(174bt) Quantitative Xenogenomics: Deploying High-Accuracy Sequencing for Improving Replication of 6-Letter DNA Alphabets

The standard, 4-letter DNA alphabet (ATGC) has long been thought to be the immutable basis of life. Yet, at the molecular and biomolecular level, biology has been shown to tolerate synthetic nucleotides that deviate structurally from the natural. A subset of synthetic nucleotides known as unnatural base pairing xenonucleic acids, or ubp XNA, observe base pairing complementarity but do so orthogonally to A:T/G:C pairing. Relevant to the field of synthetic biology, XNAs are currently being explored as a general solution to genetic code expansion. For example, a 6-letter codon nucleotide triplet would expand the codon table from the standard 64 to 216 and allow synthetic biologists to envision encoding proteins composed of more than 30 non-standard building blocks.

Though XNAs have the potential to transform synthetic biology, challenges in reading (sequencing) and amplification (PCR) have limited their impact. For XNA sequencing, a lack of next generation sequencing tools has made modern -omics experimentation impossible. Additionally, though many ubp XNAs can be amplified by polymerases, transversion of XNAs to standard letters during replication (replication errors) prohibit workup and scaleup that is routine for 4-letter DNA. Recent advances in machine learning strategies for nanopore sequencing have created an opportunity to solve both sequencing and amplification problems.

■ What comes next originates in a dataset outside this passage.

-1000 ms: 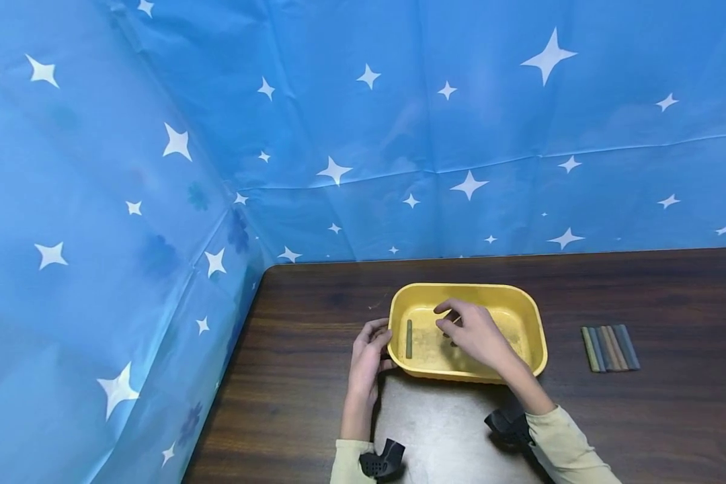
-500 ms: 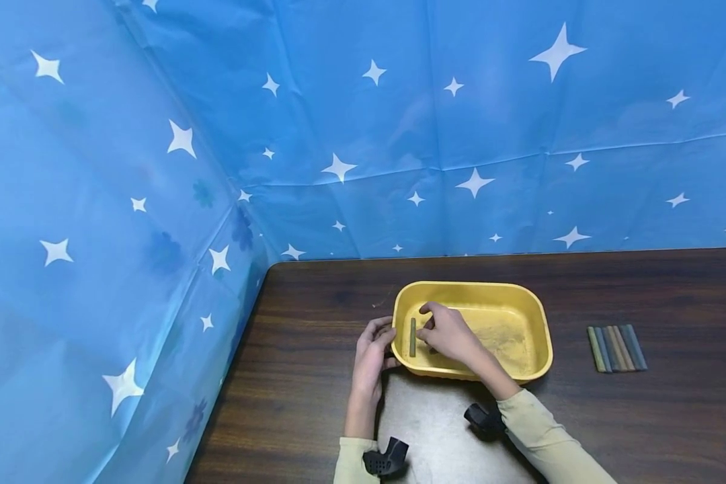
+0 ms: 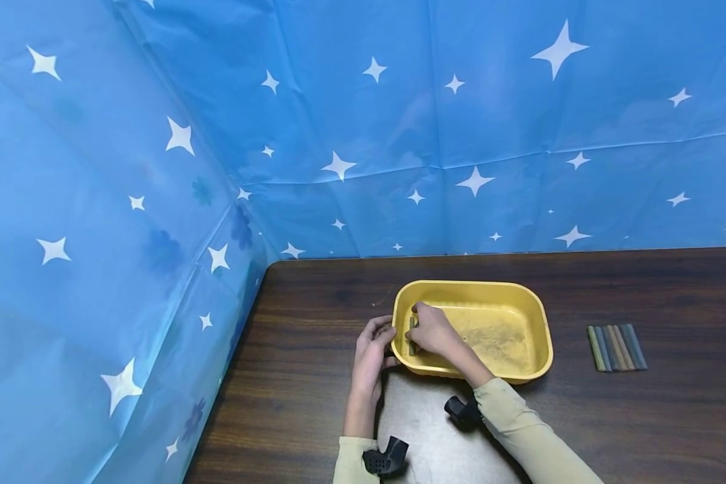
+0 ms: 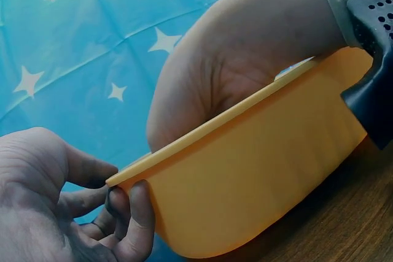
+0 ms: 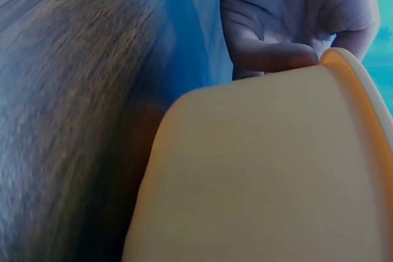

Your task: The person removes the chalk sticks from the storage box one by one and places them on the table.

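Observation:
A yellow plastic tub stands on the dark wooden table. At its left end my left hand pinches the rim, thumb on top and fingers curled beneath, as the left wrist view shows of the same hand. Inside the tub, near the left wall, lies a thin dull-green stick, chalk-like in shape. My right hand reaches in with thumb and forefinger bent at this stick, hiding part of it. In the left wrist view, the tub wall hides the right fingertips.
Several thin sticks in green, blue and brown lie side by side on the table, right of the tub. Dark smudges mark the tub's floor. A blue cloth with white stars hangs behind and along the left.
My right hand has moved left inside the tub, from the middle to the green stick, and its fingers have come down onto it. My left hand stays on the rim.

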Tool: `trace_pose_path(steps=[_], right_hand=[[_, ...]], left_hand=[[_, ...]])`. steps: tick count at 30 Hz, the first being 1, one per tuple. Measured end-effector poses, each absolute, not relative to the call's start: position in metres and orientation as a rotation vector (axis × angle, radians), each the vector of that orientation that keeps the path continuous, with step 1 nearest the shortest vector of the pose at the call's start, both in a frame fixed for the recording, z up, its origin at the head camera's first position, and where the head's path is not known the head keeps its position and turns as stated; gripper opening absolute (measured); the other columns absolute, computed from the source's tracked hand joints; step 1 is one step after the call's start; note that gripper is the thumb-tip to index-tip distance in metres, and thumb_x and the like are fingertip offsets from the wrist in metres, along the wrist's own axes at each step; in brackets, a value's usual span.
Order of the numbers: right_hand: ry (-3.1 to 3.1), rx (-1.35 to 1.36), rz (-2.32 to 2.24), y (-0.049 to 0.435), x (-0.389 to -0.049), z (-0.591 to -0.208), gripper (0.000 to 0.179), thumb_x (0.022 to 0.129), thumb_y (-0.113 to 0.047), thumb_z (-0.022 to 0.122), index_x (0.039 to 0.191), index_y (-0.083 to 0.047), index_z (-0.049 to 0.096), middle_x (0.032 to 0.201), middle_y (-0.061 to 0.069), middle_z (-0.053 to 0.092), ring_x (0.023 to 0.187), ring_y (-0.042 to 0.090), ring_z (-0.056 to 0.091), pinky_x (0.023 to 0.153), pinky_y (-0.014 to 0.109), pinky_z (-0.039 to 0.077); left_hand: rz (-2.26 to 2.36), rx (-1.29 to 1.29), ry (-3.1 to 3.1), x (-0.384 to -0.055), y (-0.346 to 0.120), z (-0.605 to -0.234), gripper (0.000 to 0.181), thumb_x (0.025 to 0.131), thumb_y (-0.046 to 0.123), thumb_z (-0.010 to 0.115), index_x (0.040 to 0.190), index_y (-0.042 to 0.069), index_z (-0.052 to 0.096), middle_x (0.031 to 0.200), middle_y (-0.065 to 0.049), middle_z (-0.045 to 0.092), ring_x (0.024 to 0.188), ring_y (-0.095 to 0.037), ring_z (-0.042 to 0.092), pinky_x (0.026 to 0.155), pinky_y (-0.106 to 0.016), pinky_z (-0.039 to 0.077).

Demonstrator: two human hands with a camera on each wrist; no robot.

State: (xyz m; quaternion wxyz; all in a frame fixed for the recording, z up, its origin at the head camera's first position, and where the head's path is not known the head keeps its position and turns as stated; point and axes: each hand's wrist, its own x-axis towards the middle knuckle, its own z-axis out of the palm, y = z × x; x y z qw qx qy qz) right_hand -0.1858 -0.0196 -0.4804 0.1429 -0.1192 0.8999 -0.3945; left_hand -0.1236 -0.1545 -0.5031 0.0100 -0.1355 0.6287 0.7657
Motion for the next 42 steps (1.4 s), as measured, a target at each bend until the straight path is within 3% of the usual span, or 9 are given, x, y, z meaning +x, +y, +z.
trace_pose_path(steps=[6, 14, 18, 25, 30, 35, 42], right_hand=[[2.588, -0.348, -1.163, -0.023, -0.187, -0.483, 0.034, 0.08, 0.007, 0.065, 0.113, 0.014, 0.063, 0.101, 0.022, 0.068, 0.089, 0.031, 0.062, 0.081, 0.042, 0.056], [2.555, -0.292, -1.248, -0.026, -0.185, -0.483, 0.032, 0.078, 0.006, 0.067, 0.109, 0.01, 0.063, 0.1, 0.021, 0.068, 0.088, 0.03, 0.062, 0.078, 0.039, 0.055], [2.507, -0.249, -1.293, -0.026, -0.184, -0.482, 0.032, 0.08, 0.005, 0.067, 0.111, 0.009, 0.061, 0.101, 0.02, 0.066, 0.088, 0.028, 0.061, 0.076, 0.037, 0.056], [2.359, -0.187, -1.429, -0.023, -0.179, -0.48, 0.037, 0.078, 0.011, 0.066, 0.113, 0.01, 0.057, 0.095, 0.019, 0.063, 0.074, 0.025, 0.061, 0.06, 0.032, 0.057], [2.4, -0.213, -1.393, -0.02, -0.179, -0.479, 0.039, 0.076, 0.01, 0.068, 0.114, 0.009, 0.06, 0.098, 0.018, 0.066, 0.08, 0.023, 0.059, 0.067, 0.031, 0.054], [2.363, -0.222, -1.45, -0.012, -0.181, -0.477, 0.038, 0.079, 0.011, 0.069, 0.115, 0.009, 0.059, 0.09, 0.016, 0.069, 0.072, 0.022, 0.065, 0.064, 0.033, 0.058], [2.207, -0.196, -1.611, 0.006, -0.187, -0.463, 0.043, 0.083, 0.013, 0.067, 0.125, 0.012, 0.057, 0.1, 0.023, 0.068, 0.067, 0.025, 0.068, 0.061, 0.04, 0.062]], left_hand=[[2.372, -0.424, 1.974, -0.124, -0.153, -0.502, 0.037, 0.1, 0.011, 0.058, 0.133, -0.005, 0.057, 0.12, -0.02, 0.065, 0.084, -0.018, 0.065, 0.053, -0.022, 0.052], [2.358, -0.446, 1.983, -0.124, -0.152, -0.503, 0.036, 0.1, 0.011, 0.059, 0.132, -0.004, 0.058, 0.117, -0.015, 0.066, 0.082, -0.015, 0.063, 0.052, -0.021, 0.051], [2.356, -0.441, 1.992, -0.124, -0.151, -0.503, 0.037, 0.1, 0.012, 0.058, 0.133, -0.005, 0.058, 0.118, -0.016, 0.066, 0.082, -0.015, 0.063, 0.052, -0.021, 0.051], [2.363, -0.446, 1.981, -0.124, -0.149, -0.502, 0.038, 0.1, 0.011, 0.059, 0.134, -0.005, 0.057, 0.116, -0.015, 0.066, 0.079, -0.013, 0.063, 0.051, -0.02, 0.05], [2.367, -0.446, 1.972, -0.124, -0.149, -0.503, 0.037, 0.099, 0.011, 0.059, 0.133, -0.005, 0.057, 0.114, -0.015, 0.066, 0.077, -0.012, 0.063, 0.051, -0.02, 0.05], [2.369, -0.435, 1.965, -0.125, -0.149, -0.503, 0.037, 0.1, 0.01, 0.058, 0.133, -0.006, 0.056, 0.113, -0.014, 0.066, 0.076, -0.012, 0.063, 0.052, -0.021, 0.051], [2.371, -0.428, 1.98, -0.125, -0.152, -0.503, 0.036, 0.101, 0.011, 0.058, 0.133, -0.006, 0.056, 0.111, -0.014, 0.065, 0.077, -0.015, 0.063, 0.053, -0.022, 0.052]])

In this talk, we show how next generation sequencing advances will act as a propellant in XNA synthetic biology. Using a 6-letter genetic alphabet (ATGCBS), we first present a robust strategy for training machine learning models for high-accuracy (>98% accuracy), single-molecule nanopore sequencing of these ubp XNAs using commercially available devices. We then use these models for high-throughput, massively multiplexed quantification of XNAs to study XNA replication in vitro. Finally, we present results of a large screen (polymerase, buffers, nucleotide concentration, etc) that improve retention of XNAs in PCR. By modernizing the underlying sequencing and amplification methods available for XNAs, we look to improve access and application of XNAs to therapeutic, synthetic biology, and chemical biology research.